## Exercise aim:
Only the lines from the beginning of the data below through the line that contains "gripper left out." should be repeated, exactly as written.

Recorded data
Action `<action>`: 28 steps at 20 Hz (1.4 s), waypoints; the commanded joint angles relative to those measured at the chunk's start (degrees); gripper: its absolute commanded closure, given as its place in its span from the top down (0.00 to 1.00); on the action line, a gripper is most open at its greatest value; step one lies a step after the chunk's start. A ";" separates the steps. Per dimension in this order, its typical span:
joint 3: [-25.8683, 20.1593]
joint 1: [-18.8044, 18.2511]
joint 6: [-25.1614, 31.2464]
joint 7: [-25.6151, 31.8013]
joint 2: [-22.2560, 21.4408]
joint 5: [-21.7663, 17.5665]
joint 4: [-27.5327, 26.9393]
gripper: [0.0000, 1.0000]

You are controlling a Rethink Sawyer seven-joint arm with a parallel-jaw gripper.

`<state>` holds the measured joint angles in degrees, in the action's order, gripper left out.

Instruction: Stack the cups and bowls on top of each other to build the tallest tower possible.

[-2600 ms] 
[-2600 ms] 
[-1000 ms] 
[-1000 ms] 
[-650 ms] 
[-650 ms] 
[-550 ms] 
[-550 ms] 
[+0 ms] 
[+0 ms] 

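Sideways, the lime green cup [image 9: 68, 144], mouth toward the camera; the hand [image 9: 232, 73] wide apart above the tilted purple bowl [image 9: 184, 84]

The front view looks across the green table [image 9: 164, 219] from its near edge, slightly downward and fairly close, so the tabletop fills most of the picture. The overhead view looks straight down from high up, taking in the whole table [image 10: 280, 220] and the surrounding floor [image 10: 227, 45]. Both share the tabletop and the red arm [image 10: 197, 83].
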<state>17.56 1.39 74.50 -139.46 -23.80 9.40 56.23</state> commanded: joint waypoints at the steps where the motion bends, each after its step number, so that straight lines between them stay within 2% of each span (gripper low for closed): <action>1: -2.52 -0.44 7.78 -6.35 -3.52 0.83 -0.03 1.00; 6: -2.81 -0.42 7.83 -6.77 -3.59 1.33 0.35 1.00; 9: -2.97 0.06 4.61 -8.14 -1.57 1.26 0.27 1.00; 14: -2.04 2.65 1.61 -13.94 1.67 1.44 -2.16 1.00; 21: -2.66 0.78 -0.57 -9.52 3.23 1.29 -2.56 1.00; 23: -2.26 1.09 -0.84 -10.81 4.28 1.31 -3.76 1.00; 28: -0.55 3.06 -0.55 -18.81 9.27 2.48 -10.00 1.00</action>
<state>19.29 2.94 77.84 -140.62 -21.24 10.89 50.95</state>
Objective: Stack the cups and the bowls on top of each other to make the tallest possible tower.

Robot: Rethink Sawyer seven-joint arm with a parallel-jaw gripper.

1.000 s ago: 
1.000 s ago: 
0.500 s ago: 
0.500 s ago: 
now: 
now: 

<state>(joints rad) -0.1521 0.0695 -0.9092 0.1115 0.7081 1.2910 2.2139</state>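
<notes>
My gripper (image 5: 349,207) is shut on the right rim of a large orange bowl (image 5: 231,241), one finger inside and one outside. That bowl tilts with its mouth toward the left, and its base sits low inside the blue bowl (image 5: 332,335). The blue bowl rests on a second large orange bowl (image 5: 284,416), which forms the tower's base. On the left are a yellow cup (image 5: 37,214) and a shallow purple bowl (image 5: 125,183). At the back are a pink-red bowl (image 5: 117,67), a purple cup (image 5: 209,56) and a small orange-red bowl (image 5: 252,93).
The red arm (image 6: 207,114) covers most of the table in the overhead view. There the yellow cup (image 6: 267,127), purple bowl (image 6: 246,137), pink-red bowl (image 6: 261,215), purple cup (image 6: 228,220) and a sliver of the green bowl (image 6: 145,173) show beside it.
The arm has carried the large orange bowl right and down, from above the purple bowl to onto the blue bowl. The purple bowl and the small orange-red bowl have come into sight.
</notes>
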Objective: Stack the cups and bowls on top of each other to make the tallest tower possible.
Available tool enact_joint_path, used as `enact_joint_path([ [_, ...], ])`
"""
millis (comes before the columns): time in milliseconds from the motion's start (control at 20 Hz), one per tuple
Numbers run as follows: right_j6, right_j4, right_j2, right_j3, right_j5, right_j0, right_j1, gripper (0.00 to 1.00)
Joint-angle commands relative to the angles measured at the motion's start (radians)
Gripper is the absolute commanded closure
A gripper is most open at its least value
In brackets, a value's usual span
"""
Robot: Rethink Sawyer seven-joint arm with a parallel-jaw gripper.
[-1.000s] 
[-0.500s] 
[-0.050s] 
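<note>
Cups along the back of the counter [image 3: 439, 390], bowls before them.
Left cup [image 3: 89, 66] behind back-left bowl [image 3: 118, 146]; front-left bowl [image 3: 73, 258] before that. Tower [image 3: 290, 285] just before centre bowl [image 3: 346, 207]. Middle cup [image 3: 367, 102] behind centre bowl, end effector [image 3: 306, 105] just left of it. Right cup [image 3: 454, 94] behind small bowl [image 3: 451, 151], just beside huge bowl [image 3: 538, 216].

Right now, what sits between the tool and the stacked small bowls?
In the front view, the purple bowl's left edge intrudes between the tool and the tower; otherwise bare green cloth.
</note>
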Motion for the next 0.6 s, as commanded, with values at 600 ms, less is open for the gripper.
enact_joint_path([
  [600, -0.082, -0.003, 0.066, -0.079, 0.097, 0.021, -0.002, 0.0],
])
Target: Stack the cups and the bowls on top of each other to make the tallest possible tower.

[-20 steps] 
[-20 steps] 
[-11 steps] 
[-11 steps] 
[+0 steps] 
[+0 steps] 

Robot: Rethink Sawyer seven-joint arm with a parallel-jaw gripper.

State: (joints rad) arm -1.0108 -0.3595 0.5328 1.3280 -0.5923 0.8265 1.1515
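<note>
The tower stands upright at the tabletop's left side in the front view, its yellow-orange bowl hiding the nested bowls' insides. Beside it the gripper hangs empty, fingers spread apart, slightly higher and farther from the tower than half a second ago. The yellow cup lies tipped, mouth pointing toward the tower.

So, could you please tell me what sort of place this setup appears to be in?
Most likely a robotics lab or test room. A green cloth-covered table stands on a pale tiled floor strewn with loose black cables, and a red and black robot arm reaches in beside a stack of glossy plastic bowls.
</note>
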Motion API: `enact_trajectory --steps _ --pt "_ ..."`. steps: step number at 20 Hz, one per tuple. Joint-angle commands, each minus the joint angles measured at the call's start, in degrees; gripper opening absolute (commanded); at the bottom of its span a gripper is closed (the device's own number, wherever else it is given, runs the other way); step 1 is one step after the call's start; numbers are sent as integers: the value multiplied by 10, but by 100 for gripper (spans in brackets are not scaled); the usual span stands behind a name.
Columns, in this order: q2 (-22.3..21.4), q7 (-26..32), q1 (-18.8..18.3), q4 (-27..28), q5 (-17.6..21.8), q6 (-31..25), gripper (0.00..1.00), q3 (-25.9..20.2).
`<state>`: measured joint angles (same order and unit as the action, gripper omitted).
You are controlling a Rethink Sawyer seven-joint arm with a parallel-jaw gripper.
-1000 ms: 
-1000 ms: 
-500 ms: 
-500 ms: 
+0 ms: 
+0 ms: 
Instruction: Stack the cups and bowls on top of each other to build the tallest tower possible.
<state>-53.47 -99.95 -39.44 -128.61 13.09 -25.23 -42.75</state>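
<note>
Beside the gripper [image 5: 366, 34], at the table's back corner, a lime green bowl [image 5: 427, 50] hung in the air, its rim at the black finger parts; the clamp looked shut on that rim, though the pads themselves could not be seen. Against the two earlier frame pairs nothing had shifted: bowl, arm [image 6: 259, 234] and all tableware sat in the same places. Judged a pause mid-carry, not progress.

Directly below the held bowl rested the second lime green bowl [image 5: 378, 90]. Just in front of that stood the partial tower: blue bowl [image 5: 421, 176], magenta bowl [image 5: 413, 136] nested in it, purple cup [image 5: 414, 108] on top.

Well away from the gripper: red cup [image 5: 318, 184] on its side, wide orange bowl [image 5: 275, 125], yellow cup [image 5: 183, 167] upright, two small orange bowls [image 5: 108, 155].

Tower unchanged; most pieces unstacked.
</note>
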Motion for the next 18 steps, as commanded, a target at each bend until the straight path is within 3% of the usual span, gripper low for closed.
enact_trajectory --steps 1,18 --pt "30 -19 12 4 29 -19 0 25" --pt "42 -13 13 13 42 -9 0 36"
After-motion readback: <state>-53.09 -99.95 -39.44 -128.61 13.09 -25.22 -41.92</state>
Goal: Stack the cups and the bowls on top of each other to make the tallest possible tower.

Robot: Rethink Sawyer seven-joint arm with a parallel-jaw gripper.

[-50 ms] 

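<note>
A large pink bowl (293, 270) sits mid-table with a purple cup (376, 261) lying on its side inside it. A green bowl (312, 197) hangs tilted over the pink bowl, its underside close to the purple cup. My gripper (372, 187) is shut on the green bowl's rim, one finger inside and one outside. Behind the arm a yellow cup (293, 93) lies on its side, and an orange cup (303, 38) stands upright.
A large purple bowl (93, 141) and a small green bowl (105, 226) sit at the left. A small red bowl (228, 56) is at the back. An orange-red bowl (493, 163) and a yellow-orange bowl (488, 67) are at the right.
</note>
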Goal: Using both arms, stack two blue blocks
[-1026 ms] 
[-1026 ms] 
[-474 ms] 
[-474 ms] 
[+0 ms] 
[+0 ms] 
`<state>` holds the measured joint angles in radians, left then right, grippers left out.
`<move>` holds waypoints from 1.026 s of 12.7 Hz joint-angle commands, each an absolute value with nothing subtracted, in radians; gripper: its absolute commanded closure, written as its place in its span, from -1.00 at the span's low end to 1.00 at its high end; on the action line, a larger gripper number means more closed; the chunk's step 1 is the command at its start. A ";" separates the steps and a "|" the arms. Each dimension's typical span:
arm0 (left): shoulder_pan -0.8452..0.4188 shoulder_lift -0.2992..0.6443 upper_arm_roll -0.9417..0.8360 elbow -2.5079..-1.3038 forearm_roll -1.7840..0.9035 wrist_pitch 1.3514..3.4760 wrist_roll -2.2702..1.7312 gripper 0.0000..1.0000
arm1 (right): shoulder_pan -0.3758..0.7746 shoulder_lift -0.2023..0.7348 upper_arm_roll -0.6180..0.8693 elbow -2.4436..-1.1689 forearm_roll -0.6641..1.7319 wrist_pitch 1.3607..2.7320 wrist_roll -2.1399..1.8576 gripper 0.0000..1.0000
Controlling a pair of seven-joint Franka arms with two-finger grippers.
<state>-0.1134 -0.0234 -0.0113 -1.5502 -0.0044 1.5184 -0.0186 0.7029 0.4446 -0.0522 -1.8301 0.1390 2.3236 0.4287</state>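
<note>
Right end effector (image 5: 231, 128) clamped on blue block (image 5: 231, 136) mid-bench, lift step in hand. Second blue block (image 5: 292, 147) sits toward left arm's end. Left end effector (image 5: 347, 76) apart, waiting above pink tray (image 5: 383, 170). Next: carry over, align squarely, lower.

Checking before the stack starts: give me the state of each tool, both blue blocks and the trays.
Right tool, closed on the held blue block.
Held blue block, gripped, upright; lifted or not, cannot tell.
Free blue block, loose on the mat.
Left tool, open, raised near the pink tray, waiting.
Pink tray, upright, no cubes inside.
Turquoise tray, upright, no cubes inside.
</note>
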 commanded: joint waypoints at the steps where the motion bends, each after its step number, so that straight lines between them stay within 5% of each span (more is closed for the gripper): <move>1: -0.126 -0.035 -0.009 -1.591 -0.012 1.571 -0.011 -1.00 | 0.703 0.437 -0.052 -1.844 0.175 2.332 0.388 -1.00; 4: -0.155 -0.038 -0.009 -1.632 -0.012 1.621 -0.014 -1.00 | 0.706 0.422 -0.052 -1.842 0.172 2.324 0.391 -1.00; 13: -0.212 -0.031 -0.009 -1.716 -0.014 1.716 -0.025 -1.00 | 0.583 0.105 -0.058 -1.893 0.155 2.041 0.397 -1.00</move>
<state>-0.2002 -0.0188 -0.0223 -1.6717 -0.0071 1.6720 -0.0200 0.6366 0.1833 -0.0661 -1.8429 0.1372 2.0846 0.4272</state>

## Result of the exercise:
Action `<action>`: 28 steps at 20 Hz (1.4 s), waypoints; the commanded joint angles relative to those measured at the chunk's start (degrees); gripper: its absolute commanded closure, given as its place in its span from the top down (0.00 to 1.00); on the action line, a gripper is most open at its greatest value; step one lies a step after the chunk's start. A ";" separates the steps. Per dimension in this order, its typical span:
joint 3: [-25.8683, 20.1593]
joint 1: [-18.8044, 18.2511]
joint 6: [-25.1614, 31.2464]
joint 7: [-25.6151, 31.8013]
joint 2: [-22.2560, 21.4408]
joint 5: [-21.7663, 17.5665]
joint 4: [-27.5327, 26.9393]
gripper: [0.0000, 1.0000]

You are controlling a Rethink Sawyer seven-joint arm with a parallel-jaw gripper.

`<state>` holds the measured joint angles in degrees, in the action's order, gripper left out.

The output for this exercise is finished.